◆ Exercise directions
Identify all lines in the data containing the string "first". Copy them out.

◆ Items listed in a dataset
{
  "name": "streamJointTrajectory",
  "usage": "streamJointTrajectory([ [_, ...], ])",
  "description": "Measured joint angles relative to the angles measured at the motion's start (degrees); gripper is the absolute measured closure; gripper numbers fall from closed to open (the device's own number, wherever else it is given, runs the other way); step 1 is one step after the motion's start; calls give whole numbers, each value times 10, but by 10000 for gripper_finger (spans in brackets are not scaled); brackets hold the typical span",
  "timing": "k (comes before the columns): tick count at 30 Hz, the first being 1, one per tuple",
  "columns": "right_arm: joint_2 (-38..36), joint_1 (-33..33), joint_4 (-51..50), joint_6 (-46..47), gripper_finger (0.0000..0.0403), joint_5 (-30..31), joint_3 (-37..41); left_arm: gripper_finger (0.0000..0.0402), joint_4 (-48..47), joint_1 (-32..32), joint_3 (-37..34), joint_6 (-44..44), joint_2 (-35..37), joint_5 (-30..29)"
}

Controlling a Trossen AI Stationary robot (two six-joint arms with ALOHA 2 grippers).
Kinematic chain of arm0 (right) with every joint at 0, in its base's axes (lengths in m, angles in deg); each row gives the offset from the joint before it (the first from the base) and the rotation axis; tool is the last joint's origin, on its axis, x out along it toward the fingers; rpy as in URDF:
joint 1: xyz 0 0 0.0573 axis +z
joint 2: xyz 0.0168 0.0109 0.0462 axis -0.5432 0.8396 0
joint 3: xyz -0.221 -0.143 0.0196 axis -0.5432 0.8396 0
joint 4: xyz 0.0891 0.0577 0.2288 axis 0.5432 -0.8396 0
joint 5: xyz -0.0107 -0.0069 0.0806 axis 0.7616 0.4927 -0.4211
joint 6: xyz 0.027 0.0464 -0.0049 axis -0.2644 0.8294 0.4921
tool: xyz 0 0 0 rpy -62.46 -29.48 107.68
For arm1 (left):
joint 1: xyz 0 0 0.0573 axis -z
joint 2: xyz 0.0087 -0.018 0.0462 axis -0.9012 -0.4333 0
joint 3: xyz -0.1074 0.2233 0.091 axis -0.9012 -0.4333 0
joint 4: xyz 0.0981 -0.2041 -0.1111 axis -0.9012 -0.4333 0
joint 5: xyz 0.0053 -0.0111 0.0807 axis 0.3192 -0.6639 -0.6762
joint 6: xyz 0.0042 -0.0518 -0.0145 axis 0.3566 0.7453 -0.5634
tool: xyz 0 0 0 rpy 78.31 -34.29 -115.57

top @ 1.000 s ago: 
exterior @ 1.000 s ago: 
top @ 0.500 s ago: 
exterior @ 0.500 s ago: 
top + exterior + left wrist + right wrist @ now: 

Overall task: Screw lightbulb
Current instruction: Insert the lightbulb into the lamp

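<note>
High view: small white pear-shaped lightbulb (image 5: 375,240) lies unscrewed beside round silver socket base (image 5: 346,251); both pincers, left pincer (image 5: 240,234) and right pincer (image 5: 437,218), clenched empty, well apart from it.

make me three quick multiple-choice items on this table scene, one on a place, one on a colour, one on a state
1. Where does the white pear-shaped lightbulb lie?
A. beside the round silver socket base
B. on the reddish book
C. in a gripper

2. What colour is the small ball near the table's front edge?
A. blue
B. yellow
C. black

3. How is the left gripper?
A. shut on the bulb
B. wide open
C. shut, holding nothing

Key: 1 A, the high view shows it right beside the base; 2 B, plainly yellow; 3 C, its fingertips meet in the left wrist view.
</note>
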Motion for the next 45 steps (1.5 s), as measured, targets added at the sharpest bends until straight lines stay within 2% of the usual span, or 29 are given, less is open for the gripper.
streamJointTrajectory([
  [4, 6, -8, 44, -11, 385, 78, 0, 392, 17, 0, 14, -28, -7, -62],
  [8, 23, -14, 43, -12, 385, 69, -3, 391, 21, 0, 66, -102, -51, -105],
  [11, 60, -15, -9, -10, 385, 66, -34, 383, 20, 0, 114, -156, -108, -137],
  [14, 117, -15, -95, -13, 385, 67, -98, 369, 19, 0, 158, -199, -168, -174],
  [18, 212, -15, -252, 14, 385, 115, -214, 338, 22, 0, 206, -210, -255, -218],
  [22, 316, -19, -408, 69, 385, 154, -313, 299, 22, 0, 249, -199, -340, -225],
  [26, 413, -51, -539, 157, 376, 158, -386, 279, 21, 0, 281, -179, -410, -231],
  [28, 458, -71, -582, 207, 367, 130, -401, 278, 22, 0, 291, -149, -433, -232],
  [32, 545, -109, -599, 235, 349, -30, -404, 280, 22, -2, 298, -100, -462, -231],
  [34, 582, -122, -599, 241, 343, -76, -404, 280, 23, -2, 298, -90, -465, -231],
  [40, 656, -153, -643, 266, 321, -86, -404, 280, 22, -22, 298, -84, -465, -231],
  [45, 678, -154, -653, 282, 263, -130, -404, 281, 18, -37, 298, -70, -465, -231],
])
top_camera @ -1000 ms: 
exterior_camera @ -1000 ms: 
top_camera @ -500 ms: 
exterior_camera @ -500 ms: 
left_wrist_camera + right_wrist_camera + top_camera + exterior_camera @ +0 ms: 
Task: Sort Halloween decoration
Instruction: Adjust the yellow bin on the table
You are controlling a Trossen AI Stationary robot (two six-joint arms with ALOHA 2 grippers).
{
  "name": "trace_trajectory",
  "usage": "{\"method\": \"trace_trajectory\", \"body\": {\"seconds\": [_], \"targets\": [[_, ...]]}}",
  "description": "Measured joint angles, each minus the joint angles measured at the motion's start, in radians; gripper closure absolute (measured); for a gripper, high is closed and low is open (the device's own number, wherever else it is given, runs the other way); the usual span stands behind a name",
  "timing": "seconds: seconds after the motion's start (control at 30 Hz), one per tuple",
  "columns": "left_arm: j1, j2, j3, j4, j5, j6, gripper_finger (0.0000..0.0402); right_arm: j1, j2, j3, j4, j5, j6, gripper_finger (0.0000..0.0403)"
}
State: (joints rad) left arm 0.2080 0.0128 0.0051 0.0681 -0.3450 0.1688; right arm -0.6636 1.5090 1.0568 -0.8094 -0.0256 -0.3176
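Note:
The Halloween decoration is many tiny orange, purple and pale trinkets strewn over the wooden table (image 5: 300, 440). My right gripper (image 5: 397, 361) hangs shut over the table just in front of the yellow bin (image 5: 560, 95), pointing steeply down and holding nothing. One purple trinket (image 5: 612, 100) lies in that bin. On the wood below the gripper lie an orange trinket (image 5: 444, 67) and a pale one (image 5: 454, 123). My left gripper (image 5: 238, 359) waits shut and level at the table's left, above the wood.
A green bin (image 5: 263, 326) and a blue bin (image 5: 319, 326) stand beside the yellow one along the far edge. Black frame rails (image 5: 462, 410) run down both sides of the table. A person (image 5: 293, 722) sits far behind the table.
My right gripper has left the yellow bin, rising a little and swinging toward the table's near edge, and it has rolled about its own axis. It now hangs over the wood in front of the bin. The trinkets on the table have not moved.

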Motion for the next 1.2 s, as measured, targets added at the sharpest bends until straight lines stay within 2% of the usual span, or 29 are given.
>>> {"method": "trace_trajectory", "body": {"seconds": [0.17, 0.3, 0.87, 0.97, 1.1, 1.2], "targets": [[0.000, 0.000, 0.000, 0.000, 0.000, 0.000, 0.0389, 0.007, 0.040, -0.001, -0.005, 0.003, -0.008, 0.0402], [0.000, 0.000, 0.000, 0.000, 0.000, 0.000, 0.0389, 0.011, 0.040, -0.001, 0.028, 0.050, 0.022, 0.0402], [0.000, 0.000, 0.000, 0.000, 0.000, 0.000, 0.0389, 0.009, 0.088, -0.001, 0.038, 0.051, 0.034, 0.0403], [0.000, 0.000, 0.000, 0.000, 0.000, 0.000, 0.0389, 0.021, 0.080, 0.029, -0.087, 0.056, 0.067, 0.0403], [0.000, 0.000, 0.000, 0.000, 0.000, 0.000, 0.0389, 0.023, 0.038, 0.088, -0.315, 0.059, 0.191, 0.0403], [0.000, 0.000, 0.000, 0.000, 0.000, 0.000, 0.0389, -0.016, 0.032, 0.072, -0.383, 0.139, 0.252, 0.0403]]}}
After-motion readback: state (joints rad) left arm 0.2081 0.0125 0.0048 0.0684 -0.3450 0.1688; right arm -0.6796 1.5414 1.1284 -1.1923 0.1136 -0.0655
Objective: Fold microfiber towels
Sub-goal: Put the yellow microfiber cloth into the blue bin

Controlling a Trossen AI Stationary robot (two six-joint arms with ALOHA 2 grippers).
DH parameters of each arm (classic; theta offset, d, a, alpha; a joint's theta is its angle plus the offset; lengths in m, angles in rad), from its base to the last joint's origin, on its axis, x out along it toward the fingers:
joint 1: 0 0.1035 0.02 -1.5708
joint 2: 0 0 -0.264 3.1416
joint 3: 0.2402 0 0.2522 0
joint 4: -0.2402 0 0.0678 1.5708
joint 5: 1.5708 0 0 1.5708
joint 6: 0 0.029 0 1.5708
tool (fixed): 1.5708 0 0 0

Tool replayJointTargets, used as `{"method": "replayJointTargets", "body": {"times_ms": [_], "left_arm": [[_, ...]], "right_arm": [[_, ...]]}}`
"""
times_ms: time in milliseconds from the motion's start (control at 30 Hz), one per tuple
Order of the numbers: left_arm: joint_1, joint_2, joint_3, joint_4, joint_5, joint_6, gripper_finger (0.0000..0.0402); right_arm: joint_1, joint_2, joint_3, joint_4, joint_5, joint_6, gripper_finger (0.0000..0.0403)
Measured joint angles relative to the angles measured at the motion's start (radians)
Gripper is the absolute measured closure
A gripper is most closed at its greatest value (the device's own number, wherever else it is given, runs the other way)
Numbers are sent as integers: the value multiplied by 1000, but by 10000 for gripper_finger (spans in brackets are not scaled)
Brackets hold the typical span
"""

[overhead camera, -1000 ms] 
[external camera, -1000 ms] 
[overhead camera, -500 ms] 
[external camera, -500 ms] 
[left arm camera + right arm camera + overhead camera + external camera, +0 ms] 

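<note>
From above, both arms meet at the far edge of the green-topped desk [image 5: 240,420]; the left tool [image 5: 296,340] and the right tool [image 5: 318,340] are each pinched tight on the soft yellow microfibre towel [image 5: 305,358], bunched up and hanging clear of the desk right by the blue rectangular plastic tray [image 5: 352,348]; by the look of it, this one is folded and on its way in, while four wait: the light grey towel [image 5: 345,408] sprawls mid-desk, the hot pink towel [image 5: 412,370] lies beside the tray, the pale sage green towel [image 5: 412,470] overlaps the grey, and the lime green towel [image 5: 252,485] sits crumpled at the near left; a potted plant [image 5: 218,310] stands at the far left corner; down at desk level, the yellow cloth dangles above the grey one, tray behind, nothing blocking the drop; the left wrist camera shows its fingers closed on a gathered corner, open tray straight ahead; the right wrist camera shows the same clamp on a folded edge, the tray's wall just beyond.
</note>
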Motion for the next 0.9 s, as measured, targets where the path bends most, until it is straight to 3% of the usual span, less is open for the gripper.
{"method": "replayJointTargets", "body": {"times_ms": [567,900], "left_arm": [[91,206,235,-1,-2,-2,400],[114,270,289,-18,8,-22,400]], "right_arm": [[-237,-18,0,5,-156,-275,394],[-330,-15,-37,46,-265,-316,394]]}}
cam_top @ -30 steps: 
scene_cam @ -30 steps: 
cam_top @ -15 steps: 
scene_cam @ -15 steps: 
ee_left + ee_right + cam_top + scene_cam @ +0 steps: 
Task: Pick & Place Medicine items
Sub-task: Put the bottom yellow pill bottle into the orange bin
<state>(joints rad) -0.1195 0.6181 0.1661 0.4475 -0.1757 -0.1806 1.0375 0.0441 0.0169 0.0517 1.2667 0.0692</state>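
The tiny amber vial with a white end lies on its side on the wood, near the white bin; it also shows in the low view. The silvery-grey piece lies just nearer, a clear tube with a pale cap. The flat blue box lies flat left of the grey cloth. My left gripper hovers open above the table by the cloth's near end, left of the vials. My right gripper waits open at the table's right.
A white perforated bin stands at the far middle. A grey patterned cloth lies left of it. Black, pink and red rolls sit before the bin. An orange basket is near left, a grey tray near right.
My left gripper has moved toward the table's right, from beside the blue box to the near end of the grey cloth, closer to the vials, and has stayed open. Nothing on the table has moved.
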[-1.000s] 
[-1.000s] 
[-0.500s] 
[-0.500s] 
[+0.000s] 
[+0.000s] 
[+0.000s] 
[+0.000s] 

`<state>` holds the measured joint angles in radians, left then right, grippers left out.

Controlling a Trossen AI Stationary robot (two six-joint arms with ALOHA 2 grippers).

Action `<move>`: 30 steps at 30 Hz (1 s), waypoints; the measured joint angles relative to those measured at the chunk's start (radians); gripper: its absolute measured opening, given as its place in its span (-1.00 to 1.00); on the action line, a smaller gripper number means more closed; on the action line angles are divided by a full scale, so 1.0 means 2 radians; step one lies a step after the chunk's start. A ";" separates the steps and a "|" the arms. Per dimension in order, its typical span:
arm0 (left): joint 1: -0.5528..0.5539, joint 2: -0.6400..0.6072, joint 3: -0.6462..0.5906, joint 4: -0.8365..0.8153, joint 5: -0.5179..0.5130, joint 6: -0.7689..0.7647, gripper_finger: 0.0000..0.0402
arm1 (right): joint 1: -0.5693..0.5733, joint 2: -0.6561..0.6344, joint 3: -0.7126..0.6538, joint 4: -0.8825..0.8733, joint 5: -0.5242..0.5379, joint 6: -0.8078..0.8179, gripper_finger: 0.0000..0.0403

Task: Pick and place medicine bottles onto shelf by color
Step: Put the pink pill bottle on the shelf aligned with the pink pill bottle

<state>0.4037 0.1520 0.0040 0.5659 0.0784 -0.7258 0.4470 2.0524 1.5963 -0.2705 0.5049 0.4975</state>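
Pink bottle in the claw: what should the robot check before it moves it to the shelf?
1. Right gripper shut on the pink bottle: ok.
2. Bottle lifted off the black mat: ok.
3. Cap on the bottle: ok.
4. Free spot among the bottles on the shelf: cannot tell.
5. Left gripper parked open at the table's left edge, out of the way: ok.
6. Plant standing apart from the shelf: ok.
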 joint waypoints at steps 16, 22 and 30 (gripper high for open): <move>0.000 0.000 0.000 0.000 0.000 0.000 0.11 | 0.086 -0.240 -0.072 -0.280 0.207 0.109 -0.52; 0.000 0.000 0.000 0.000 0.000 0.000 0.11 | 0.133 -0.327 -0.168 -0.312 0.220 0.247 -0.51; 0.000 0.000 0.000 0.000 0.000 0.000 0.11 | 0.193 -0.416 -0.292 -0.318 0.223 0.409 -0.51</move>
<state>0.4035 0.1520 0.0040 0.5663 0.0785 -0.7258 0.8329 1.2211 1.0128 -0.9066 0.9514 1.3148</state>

◆ Your response
  "timing": "k (comes before the columns): tick count at 30 Hz, the first being 1, one per tuple",
Kinematic chain of arm0 (right) with every joint at 0, in its base's axes (lengths in m, angles in deg); each row gives the offset from the joint before it (the first from the base) and the rotation axis; tool is the last joint's origin, on its axis, x out along it toward the fingers; rpy as in URDF:

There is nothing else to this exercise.